Cependant la possession de la Bretagne ne suffit pas à assouvir l’ambition du nouvel empereur; il chercha à étendre sa domination sur une partie de la Gaule. Dans ce but, il s’empara de Boulogne, et y envoya une partie de sa flotte, qui de là dominait la Manche et commandait les embouchures de la Seine et du Rhin. L’occupation d’une telle position devenait un danger sérieux pour l’empire, menacé d’ailleurs sur d’autres points encore. A la suite d’une entrevue qu’ils eurent à Milan, Dioclétien et Maximien s’adjoiguirent deux nouveaux Césars, Constance Chlore et Galère Maximien. Constance, qui eut en partage toute la Gaule au delà des Alpes, comprit que l’affaire la plus urgente pour lui était de reprendre Boulogne. Il vint donc assiéger cette place et ayant construit une vaste circonvallation, embrassant à la fois la ville et le port, il amena la garnison et la flotte à se rendre, avant même qu’il eût commencé l’attaque. Avec les vaisseaux pris sur l’ennemi et ceux qu’il avait pu ramasser dans les ports de la Gaule, Constance tenta, selon toute probabilité, une expédition contre la Bretagne, qui n’eut pas plus de succès que celle de son prédécesseur. Les empereurs, comprenant que pour réussir ils avaient besoin d’une force navale beaucoup plus considérable, jugèrent qu’il était d’une bonne politique de gagner du temps en traitant avec le pirate (comme on l’appelait) et en le reconnaissant comme souverain indépendant de la Bretagne. Pour perpétuer le souvenir de cet événement, l’empereur breton fit frapper entre autres une médaille où l’on voit d’un côté son buste radié, accolé à ceux de Dioclétien et de Maximien avec la légende : CARAVSIVS ET FRATRES SUI; et au revers la Paix tenant une branche d’olivier et un sceptre avec ces mots : PAX AVGGG.

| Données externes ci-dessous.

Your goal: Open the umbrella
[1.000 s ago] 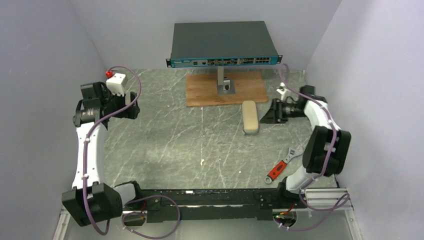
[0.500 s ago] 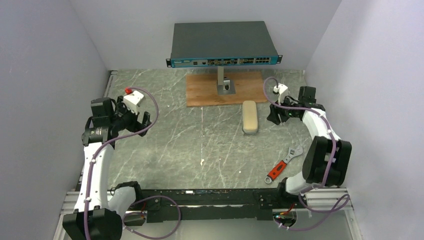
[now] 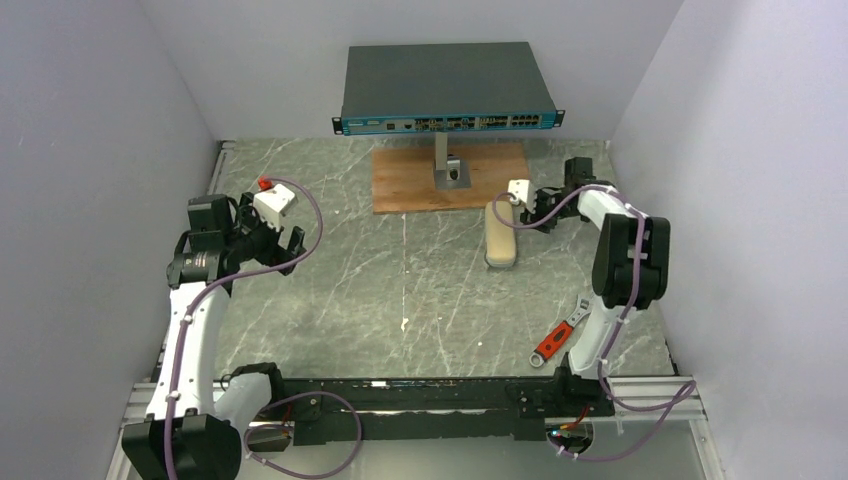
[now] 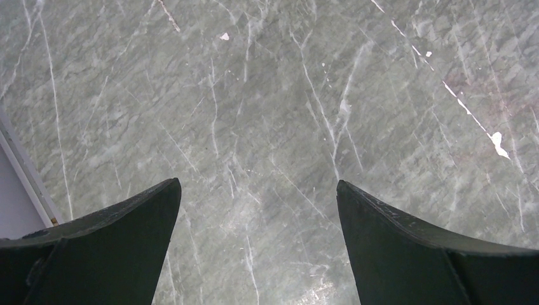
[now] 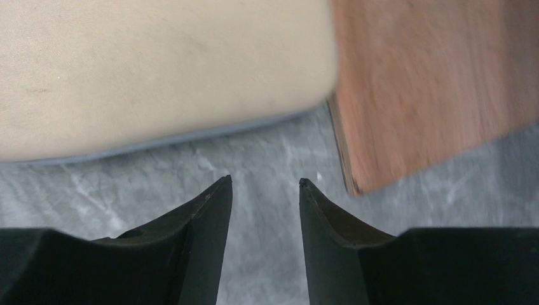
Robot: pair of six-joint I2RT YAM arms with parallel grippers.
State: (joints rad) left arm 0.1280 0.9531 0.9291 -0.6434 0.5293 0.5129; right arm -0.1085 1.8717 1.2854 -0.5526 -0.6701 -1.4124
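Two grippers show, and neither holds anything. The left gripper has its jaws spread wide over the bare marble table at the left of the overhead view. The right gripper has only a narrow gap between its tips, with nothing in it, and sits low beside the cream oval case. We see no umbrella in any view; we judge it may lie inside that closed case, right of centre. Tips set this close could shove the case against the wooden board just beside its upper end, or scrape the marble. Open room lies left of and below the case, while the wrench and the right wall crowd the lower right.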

Carause ne jouit pas longtemps du repos que lui laissait cette paix, qui en réalité n’était qu’une trève; Alléctus, l’un de ses lieutenants et son premier ministre, voulant prévenir la mort que lui avaient méritée ses crimes, assassina son maître et se fit proclamer empereur à sa place. Ainsi périt Carause, en 293, après un règne de sept ans.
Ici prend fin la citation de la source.